E-cigarettes are electrical inhalers that vaporise purpose-made liquids into an aerosol mist, to simulate the act of tobacco smoking. They have three main parts: a plastic cartridge that serves as a mouthpiece and a reservoir for the liquid, an atomizer to vaporise the liquid, and a battery.
We’ve attended a small number of incidents where the batteries in e-cigarettes have exploded. On each occasion, the lithium ion batteries blew apart because they were connected to chargers not provided by the e-cigarette maker. One of the fires destroyed most of a bedroom and everything in it.Read More
The way to charge an e-cigarette varies from one device to another, so always follow the manufacturer’s instructions for safe charging, use and disposal, and only use the charger supplied with the device or recommended by the manufacturer.
When charging your device, keep it on a flat, stable surface, and keep it away from flammable materials – never leave it on a bed, and never leave it unattended if you go out or go to sleep. Don’t leave it on charge for more that recommended time either.
See our e-Cigarette Leaflet for more information.
Electric blankets and portable heaters
Electric blankets aren’t as popular as they used to be, but they are still around. Older people are particularly at risk from the cold weather, and many still have an electric blanket in their cupboard or on their bed.
Age UK say that damaged electric blankets cause more than 5‚000 house fires a year, and people aged 65 or more are at greatest risk. Danger signs include: fraying fabric, scorch marks, exposed elements, a worn flex.
You should replace your blanket at least every 10 years. It’s important that they’re tested regularly by a suitably qualified electrician. If you know someone elderly or vulnerable who might use one, encourage or help them to get theirs tested, too.
- Never use an electric blanket if it’s wet, and never switch it on to dry it out.
- Never use a hot water bottle and an electric blanket together.
- Always buy a brand new blanket – second-hand blankets may not be safe.
- Make sure the power is turned off at the wall and the blanket is unplugged when not in use.
- Always spread the blanket out flat – never use it folded.
- Store the blanket carefully when it is not in use.
- Always follow the manufacturer’s instructions for your particular blanket
- Consider using a non-electric alternative, such as a mattress topper.
They’re a convenient way of supplementing your heating at home and can be powered by either gas, electricity or oil. However, take care when buying and using any portable heater. Always check to see if it:
- is stable
- has a tilt switch safety device
- is of good quality
- Do not buy a second-hand heater.

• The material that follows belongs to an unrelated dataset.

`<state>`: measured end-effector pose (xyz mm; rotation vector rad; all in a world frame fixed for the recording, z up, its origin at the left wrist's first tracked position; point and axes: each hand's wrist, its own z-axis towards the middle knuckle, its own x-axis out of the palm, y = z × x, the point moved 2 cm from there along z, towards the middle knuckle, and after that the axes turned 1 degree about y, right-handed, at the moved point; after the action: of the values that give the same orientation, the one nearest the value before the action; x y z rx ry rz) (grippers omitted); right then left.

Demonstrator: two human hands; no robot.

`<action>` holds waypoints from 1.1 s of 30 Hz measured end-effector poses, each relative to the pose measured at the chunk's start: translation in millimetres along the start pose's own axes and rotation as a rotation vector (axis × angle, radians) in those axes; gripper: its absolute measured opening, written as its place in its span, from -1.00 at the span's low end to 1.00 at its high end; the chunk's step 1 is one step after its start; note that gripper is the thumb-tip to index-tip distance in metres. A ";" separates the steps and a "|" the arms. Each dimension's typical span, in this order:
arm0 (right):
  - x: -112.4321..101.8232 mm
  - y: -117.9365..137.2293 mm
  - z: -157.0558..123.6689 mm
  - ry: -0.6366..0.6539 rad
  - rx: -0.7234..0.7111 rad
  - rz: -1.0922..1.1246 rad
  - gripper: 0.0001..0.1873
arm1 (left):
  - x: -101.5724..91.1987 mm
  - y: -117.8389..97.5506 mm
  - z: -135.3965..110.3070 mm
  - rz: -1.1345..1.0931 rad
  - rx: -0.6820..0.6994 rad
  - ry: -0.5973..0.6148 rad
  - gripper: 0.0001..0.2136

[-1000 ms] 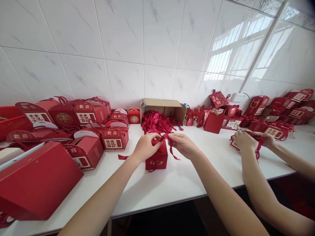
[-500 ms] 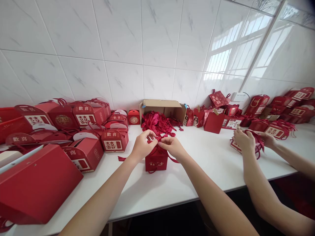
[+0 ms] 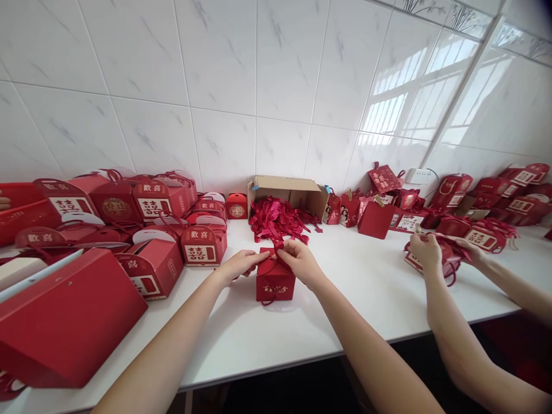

Make sure you buy from recognised manufacturers and retailers
- Put a heater on a level surface, well away from anything that could knock it over.
- Make sure that your heater is at least one metre away from combustible materials, like paper, furniture or curtains
- Never leave heaters on when you leave the house.
- Don’t control heaters with automatic timers – only use a heater when you’re at home.
- Never leave them on while you sleep.
- Don’t cover an electrical heater or use them to dry washing.
- Never power electrical heaters from an extension lead – such leads can easily become overloaded and cause fires.
- Inspect heaters regularly for damage or deterioration. If they’re not in good condition, don’t use them!
- After being stored/not used for a while, heaters can get dusty. Refer to manufacturer’s instructions to remedy this.
- Don’t put your heater against a wall, which could restrict ventilation.
- Don’t cover air vents on storage heaters or fan heaters.
They hum away quietly, making our clothes warm and dry… but tumble dryers are potential killers if you don’t look after them.
Follow our safety tips:
- don’t leave them on overnight or unattended
- remove the lint and fluff from the trap after every load of clothes dried
- don’t cover the vent or any other opening
- ensure the vent pipe is free of kinks and not crushed in any way
- only use vent pipes that are recommended for use with tumble dryers; don’t improvise
- if required, only vent the warm air to the outside of a building
- don’t put rags or materials into your tumble dryer if they have been used to soak up flammable liquids.